American depositary receipts of Huaneng, a unit of China’s largest electricity producer, rose 3.2 percent last week to $23.93 in New York, leaving it 0.9 percent lower than its shares in Hong Kong.
WuXi PharmaTech (Cayman) Inc., a biotechnology research firm, jumped 9.5 percent on May 11 to $14.68, after the company’s second-quarter revenue estimate beat analysts’ forecasts. The Shanghai-based firm posted adjusted earnings of 33 cents per share after the market close on May 10, compared with the average forecast of 29 cents in a Bloomberg survey of seven analysts.
Home Inns & Hotels Management Inc. rose 5.2 percent on May 11 to $24.03, extending its weekly gain to 8 percent. The Shanghai-based budget hotel operator posted an adjusted loss of 9 cents per share for the first quarter, compared with the median forecast for a 33-cent loss in a Bloomberg survey of six analysts.

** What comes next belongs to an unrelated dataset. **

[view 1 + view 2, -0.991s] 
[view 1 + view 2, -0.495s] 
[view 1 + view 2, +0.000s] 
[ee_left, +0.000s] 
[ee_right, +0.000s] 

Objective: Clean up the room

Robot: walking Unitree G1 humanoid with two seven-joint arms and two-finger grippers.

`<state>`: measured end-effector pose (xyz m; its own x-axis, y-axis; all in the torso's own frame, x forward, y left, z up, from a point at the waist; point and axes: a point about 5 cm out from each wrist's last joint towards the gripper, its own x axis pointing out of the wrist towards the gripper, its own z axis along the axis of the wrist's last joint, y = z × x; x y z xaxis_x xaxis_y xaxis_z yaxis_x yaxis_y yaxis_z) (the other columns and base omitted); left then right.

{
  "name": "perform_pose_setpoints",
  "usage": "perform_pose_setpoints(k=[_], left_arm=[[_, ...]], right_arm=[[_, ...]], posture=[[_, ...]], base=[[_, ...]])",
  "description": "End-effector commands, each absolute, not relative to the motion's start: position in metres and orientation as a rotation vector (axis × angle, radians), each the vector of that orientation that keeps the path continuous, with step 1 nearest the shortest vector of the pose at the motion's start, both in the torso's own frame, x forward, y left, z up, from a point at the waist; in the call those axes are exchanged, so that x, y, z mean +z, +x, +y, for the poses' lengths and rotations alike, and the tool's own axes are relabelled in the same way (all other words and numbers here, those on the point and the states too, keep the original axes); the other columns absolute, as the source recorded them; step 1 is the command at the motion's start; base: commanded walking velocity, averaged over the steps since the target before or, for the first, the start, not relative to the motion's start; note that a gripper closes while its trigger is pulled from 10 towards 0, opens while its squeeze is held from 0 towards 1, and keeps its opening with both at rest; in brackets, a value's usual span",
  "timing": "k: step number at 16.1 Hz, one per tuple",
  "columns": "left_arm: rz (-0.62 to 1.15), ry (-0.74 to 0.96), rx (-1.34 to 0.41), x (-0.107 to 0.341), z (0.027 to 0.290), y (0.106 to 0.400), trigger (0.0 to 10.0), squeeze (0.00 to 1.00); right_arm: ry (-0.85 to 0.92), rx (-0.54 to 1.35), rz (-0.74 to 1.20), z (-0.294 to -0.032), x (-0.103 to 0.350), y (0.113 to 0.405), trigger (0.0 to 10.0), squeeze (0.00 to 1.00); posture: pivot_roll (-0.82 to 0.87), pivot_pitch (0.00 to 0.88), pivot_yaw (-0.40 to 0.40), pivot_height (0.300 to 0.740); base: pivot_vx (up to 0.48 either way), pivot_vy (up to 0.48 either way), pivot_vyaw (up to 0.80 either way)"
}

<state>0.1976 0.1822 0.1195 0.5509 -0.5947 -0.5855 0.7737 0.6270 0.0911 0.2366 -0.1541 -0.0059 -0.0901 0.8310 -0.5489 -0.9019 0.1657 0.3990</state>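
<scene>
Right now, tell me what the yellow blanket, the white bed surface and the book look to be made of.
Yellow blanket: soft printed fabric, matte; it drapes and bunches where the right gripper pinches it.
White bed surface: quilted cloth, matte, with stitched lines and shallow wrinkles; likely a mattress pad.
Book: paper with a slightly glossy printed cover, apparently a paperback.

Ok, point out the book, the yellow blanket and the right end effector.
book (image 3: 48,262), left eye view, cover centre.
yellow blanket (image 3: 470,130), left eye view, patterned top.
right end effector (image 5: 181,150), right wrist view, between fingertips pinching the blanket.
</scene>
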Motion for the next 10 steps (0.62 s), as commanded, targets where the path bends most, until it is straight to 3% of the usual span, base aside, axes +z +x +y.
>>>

Sixteen companies in the China-US index are scheduled to release first-quarter results this week, including Sina Corp. and Ctrip.com International Ltd., according to data compiled by Bloomberg.
A 51 percent majority are confident in the policies of President Hu Jintao, according to the quarterly Bloomberg Global Poll of investors, analysts and traders who are subscribers. The figure was the same as in January, unaffected by the aftermath of former Chongqing Communist Party boss Bo Xilai’s March ouster, which clouded the outlook for this year’s once-in-a-decade leadership change.
China’s economy will either improve or remain stable this year, according to 68 percent of respondents, with the share anticipating a deterioration falling to 30 percent, the lowest level since the question was first included in the poll in September.